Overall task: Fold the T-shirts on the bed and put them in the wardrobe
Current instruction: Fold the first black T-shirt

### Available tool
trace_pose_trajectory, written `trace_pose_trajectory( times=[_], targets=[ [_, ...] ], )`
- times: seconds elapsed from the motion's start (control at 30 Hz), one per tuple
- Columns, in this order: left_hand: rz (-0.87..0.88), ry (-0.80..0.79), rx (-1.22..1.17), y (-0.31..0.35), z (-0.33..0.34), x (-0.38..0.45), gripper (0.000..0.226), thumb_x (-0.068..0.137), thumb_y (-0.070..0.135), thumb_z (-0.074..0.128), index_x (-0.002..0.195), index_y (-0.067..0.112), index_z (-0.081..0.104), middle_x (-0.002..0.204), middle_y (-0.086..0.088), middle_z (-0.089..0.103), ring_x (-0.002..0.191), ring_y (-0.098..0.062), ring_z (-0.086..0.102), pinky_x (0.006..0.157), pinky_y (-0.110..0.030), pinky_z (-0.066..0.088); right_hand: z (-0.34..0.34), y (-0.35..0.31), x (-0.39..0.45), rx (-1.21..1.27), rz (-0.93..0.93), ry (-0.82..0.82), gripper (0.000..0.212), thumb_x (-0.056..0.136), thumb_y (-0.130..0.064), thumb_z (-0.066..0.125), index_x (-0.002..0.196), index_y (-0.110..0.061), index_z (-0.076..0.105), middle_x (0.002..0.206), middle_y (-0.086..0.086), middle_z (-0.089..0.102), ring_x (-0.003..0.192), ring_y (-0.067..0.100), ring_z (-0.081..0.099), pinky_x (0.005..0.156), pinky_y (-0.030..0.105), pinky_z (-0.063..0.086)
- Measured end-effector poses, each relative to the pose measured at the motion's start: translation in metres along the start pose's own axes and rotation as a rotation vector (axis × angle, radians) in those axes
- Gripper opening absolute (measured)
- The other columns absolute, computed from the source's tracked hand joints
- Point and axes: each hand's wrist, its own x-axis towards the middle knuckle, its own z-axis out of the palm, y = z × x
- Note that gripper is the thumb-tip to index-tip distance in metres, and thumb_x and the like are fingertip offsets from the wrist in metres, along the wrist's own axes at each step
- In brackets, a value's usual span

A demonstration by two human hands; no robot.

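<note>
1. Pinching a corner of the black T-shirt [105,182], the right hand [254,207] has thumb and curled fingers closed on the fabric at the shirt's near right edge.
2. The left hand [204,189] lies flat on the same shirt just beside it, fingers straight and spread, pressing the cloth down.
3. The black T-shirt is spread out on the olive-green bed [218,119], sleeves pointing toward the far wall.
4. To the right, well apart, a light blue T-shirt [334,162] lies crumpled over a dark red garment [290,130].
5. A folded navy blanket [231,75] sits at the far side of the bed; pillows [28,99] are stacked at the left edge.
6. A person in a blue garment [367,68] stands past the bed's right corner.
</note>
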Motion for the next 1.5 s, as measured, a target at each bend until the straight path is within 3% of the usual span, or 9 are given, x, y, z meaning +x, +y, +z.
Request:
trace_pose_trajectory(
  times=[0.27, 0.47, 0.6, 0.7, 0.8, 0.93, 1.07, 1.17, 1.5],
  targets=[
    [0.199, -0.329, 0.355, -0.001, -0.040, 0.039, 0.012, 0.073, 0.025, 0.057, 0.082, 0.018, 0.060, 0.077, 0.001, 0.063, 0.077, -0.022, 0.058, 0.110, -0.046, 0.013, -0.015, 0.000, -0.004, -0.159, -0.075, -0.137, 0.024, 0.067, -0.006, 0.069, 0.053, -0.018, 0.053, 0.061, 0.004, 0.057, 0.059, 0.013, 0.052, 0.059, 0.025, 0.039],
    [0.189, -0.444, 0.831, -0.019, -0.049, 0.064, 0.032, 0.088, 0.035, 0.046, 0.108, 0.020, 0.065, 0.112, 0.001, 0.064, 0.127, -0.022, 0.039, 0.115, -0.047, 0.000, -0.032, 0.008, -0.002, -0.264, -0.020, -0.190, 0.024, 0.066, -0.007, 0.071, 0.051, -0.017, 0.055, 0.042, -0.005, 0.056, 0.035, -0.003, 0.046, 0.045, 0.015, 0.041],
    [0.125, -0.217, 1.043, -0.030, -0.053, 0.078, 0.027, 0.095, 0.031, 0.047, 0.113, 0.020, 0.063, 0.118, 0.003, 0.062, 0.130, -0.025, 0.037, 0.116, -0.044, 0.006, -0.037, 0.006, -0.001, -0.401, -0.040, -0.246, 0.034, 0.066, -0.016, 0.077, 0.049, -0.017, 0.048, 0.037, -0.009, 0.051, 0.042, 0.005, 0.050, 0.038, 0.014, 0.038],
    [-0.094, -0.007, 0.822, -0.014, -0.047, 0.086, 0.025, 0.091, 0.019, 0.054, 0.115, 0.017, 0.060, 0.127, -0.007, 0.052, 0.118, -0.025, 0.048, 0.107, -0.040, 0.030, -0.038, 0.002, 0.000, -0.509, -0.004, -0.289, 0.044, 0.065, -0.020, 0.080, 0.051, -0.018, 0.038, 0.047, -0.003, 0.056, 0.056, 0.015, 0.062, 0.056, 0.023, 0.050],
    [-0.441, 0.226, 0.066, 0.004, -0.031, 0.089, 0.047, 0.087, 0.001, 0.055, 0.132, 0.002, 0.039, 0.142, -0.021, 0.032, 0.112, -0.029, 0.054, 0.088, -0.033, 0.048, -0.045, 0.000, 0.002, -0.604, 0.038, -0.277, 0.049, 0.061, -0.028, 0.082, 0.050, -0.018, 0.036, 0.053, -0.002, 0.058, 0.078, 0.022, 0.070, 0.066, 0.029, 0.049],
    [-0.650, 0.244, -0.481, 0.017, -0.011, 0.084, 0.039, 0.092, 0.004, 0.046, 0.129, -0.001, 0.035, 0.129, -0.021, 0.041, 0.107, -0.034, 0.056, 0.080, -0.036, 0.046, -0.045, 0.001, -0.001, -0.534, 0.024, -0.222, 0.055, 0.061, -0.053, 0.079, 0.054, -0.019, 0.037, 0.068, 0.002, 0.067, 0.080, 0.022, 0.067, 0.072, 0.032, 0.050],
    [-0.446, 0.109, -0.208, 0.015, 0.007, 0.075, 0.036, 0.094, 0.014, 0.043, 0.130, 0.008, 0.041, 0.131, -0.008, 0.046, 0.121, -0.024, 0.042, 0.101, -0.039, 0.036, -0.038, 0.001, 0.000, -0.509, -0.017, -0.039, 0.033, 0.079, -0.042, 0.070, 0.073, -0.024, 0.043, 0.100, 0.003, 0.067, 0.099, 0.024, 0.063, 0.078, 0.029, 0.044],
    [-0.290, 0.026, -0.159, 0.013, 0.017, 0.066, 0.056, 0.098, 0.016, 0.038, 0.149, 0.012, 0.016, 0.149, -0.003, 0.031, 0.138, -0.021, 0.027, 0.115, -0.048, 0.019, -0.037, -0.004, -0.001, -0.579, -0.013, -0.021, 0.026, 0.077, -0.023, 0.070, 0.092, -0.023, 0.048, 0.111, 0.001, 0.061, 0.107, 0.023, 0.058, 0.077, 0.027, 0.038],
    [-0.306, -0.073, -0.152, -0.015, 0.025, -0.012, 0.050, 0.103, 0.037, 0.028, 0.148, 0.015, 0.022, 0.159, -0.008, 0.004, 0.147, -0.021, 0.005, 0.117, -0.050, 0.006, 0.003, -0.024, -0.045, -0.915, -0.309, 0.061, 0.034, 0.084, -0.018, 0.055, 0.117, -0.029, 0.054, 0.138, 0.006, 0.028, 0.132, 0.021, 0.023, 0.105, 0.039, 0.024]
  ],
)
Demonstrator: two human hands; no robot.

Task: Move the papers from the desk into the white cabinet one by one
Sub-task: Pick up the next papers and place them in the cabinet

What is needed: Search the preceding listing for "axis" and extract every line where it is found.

Answer section:
- Measured end-effector poses, each relative to the pose measured at the motion's start: translation in metres along the start pose's own axes and rotation as a rotation vector (axis × angle, radians) in those axes
- Point and axes: each hand's wrist, its own x-axis towards the middle knuckle, its own z-axis out of the palm, y = z × x

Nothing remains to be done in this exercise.